Why a use signal for view to mediator communication?

eddie.amphlett's Avatar

eddie.amphlett

21 Jul, 2011 10:15 AM

I have a dropdown list in a view which contains references to a number of playlists. On selection of one of these I want to send a signal with the id to use a command to grab the right playlist from the model.

It seems a bit messy to go injecting signals into my view to dispatch directly form there, so I'm selecting in the view, then dispatching from the mediator.

In my view I'm creating a new signal (not mapped to anything so as to keep the view separate from the framework) to which the mediator listens and will then send another signal which is mapped in the framework and will retrieve the correct playlist.

This all seems a bit like making extra work though, having two PlaylistSelcted signals, one to let the mediator know it's been made, and a second to let the framework know which one has been selected. Is there any real benefit of me making the extra signal class to communicate between the view and mediator this way? Or should I just use an event listener in the mediator to listen for a selection and just have the one signal which is dispatched from the mediator? Or shall I forget about the messiness and inject the signal into the view so I can dispatch to the framework from there and bypass the mediator all together?

  1. 2 Posted by Stray on 21 Jul, 2011 10:23 AM

    Stray's Avatar

    My view -> mediator signals are just vanilla signals that are properties of the view. The fact that the mediator-view relationship is 1:1 means you don't need to further identify it with a class for injection - just expose it with a getter.

    So - your first signal can be simply

    new Signal(somePropTypes...)

    Does that make sense?

    Definitely don't inject the signal into the view.

    Stray

  2. 3 Posted by eddie.amphlett on 21 Jul, 2011 10:40 AM

    eddie.amphlett's Avatar

    I think so. So if I include the signals path I'd create the signal in my declerations tag with

    <signals:Signal id="playlistSelected" />

    And then from my dropdown list dispatch it with

    <s:DropDownList id="playlistDropDown" change="{playlistSelected.dispatch(playlistDropDown.selectedIndex)}" />

    ??

    This works and seems cleaner straight away. But when you say my signal can simply be new Signal(somePropTypes...), are you suggesting I can create the signal at the time of dispatching it rather than in two steps?
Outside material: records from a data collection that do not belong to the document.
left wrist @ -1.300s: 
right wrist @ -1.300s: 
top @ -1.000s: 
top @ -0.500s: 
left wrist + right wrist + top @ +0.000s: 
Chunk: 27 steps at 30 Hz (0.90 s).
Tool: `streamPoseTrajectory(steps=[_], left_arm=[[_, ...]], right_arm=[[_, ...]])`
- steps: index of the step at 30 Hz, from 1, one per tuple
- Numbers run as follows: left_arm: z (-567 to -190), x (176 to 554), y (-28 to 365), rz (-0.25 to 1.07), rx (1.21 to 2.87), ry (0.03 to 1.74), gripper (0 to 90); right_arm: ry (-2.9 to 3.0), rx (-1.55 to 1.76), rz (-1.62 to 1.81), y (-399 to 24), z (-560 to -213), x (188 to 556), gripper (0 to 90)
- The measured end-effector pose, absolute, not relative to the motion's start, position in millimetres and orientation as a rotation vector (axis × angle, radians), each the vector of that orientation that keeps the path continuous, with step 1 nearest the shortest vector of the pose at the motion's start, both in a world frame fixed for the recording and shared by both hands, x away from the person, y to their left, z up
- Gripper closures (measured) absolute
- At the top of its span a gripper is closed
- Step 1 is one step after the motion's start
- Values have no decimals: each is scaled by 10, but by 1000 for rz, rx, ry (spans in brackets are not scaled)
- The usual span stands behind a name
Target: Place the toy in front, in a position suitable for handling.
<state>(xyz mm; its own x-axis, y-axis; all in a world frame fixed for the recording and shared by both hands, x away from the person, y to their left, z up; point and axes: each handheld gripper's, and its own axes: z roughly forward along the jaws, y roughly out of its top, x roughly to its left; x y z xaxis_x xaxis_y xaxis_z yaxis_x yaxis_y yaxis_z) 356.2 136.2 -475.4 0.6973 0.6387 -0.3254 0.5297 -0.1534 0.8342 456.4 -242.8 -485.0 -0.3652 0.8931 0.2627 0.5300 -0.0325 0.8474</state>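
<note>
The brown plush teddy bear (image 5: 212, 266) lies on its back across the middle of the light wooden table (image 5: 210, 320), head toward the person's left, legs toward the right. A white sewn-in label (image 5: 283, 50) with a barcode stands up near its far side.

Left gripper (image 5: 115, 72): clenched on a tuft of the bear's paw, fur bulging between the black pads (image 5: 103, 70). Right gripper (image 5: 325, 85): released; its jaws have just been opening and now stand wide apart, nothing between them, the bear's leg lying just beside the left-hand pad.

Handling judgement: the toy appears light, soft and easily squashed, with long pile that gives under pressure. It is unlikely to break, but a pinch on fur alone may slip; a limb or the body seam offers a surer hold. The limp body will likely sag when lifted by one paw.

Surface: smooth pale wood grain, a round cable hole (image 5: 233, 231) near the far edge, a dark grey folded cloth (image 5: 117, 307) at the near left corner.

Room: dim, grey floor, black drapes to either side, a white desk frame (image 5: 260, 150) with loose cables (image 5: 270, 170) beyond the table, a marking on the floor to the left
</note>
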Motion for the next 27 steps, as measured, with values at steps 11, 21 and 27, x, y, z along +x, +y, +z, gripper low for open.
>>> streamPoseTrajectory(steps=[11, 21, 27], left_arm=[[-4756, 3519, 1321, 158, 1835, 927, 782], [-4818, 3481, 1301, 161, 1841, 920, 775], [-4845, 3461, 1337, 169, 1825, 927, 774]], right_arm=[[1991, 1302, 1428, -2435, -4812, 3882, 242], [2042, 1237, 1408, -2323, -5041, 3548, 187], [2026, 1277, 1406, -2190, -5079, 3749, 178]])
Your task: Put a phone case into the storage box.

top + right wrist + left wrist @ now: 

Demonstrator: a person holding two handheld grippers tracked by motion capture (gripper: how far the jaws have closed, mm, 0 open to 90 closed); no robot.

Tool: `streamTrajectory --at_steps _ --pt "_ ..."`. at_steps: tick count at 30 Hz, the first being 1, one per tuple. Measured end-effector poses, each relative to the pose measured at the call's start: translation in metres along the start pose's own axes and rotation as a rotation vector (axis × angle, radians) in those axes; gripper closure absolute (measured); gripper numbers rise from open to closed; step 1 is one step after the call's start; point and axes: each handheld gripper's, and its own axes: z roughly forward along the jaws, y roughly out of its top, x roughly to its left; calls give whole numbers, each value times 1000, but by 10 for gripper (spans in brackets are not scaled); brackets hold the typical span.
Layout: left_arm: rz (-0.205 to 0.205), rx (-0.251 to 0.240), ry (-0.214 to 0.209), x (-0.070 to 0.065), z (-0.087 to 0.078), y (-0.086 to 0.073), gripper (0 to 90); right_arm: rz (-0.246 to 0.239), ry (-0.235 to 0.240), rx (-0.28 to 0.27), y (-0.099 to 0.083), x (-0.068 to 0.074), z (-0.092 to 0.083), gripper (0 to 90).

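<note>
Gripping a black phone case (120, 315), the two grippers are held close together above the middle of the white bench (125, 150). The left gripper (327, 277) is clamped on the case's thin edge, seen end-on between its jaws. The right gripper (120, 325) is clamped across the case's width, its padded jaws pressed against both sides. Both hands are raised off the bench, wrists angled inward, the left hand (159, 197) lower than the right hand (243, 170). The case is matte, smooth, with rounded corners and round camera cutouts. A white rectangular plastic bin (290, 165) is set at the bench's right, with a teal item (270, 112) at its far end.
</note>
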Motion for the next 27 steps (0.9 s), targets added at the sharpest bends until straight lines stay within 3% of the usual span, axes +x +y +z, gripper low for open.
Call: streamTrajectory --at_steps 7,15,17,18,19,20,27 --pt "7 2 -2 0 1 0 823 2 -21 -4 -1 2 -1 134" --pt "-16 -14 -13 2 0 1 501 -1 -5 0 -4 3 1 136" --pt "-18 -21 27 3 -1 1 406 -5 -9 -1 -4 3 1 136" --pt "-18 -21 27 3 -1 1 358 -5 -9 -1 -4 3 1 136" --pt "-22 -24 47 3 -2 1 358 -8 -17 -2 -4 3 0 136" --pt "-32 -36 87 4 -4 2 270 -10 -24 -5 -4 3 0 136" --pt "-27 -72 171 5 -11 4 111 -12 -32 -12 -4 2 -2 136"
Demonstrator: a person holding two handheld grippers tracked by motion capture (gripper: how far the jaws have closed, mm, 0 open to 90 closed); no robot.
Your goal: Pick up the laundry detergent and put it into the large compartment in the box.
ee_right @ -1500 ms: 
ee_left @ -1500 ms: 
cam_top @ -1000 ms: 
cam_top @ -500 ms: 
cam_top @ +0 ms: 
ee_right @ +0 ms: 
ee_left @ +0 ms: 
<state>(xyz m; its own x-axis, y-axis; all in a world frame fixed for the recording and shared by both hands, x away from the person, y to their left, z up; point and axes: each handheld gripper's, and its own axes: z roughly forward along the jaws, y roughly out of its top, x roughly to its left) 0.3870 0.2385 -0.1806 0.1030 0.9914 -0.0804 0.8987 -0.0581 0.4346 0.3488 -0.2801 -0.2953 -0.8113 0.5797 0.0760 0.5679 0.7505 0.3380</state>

  3. 4 Posted by Stray on 21 Jul, 2011 10:55 AM

    Stray's Avatar

    Hi Eddie -

    I was suggesting you create the signal as a property - as you have here, except that you'll need to declare the return type so that you can send that selectedIndex property in the dispatch. I'm afraid I'm a pure-as3-only girl so I don't know the mxml equivalent of new Signal(uint)... but I'm sure you do.

    Stray

    On 21 Jul 2011, at 11:39, eddie.amphlett wrote

  4. 5 Posted by eddie.amphlett on 21 Jul, 2011 11:03 AM

    eddie.amphlett's Avatar

    Cool. It all seems to be working fine and is looking lots tidier.

    Thanks very much,
    Ed

  5. 6 Posted by Michal Wroblewski on 21 Jul, 2011 12:27 PM

    Michal Wroblewski's Avatar

    Hi Eddie.

    Your second attempt is ok. You just did what Stray meant. In declaration field you introduced a property (after compilation it's converted to getter/setter. She also suggested you to introduce value classes - type of dispatched values. You can also do it in MXML like this:

    <signals:Signal id="playlistSelected">{int}</signals:Signal>
    

    All MXML notation for Signals are stored here.

    And just one tip from me. If your view dispatches the same type of values as mediator injected signals you can assign injected signals in Mediator to your view instance. It should be done in onRegister. Then you don't need to listen and dispatch in Mediator. But you should remember that the instance of signal previously created by the view will disappear.

    I hope it's clear :)

    Mike

  6. Ondina D.F. closed this discussion on 02 Nov, 2011 05:36 PM.